1. It is important to consider your spouse’s earning while planning for retirement.

2. Explore all the options of annuities or any other retirement plan. Choose the one which will give regular income to the surviving partner for a lifetime, whether or not they receive a regular income. Go for joint benefits.

Many people dream of retiring early, in their mid-50s. There’s nothing wrong with such an aggressive retirement goal. However, just a dream without any plan of making it work financially will only worsen things. Since there’s no ideal age of retiring, there’s no ideal age to start retirement planning.

Retirement planning is difficult but not impossible. If you only touch the surface of retirement planning, it will not serve any purpose. A retirement plan should have a solid foundation. If you don’t do a sound retirement planning:

1. Work until you die: If you don’t plan for retirement, you’ll have to work until you die. If you don’t start saving and investing now, your bank account balance will gradually decrease. You’ll have to continue working to add to your savings. Would you want to work till you die?

2. You drown in debt: If you spend more than what you afford, you’ll fall short of money to meet goals. You end up borrowing to make up for the difference. Say that you avail a home loan. Such a shame it will be if you haven’t availed insurance to cover the risk of you not being around.

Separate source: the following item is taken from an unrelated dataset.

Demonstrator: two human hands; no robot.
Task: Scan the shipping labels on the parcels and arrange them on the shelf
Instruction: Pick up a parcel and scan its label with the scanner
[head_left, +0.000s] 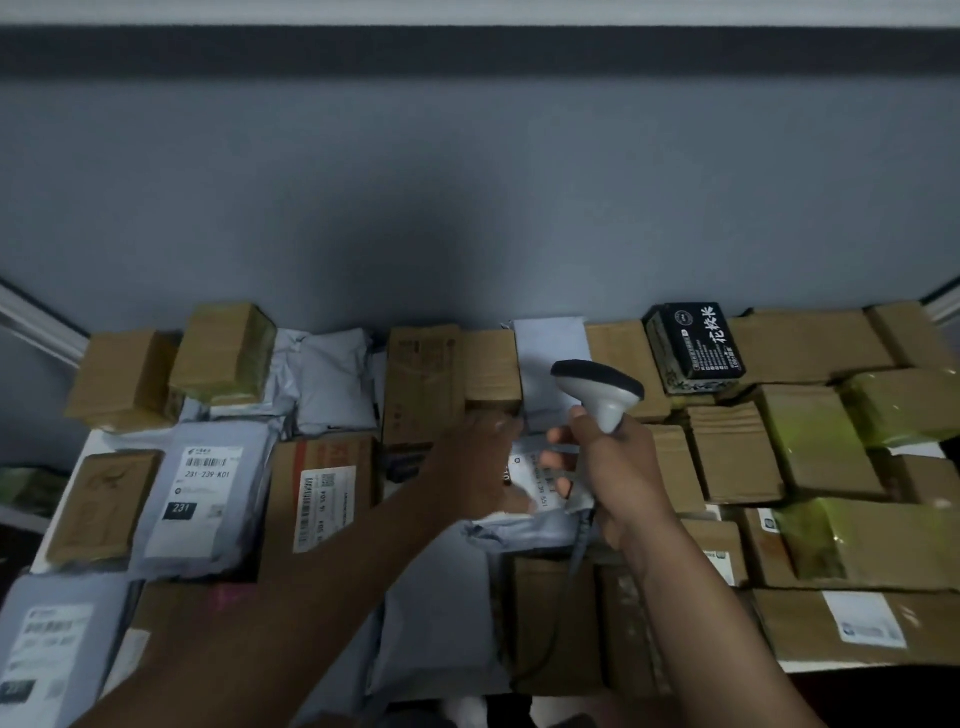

3. Your family will be under stress: Say you plan to retire at 60 but have no proper retirement plan in place. Due to a medical condition, say you’re forced to retire sooner than planned. What then? You’ll have to spend your savings on medical expenses. You and your spouse will feel the cash crunch. You’ll have to live beneath your means. Are you ready to lead such a life?

4. Your financial future will go for a toss: Without a sound plan, not only your retirement but whole financial life will go for a toss. How long will you make ends meet with inadequate resources? Not planning finance can cause irreversible harm to your life.

6. You’ll have to depend on your children: Imagine changing your lifestyle according to your children and them making compromises to accommodate your needs. It may burden them even if they don’t make it obvious. Depending on your children in retirement can really be stressful.

7. You’ll have to sell assets: When you’re in dire need of money, the first thought that comes to mind is selling off a house, that which you built with great efforts and love. Due to lack of savings and plan, you may actually have to sell it off.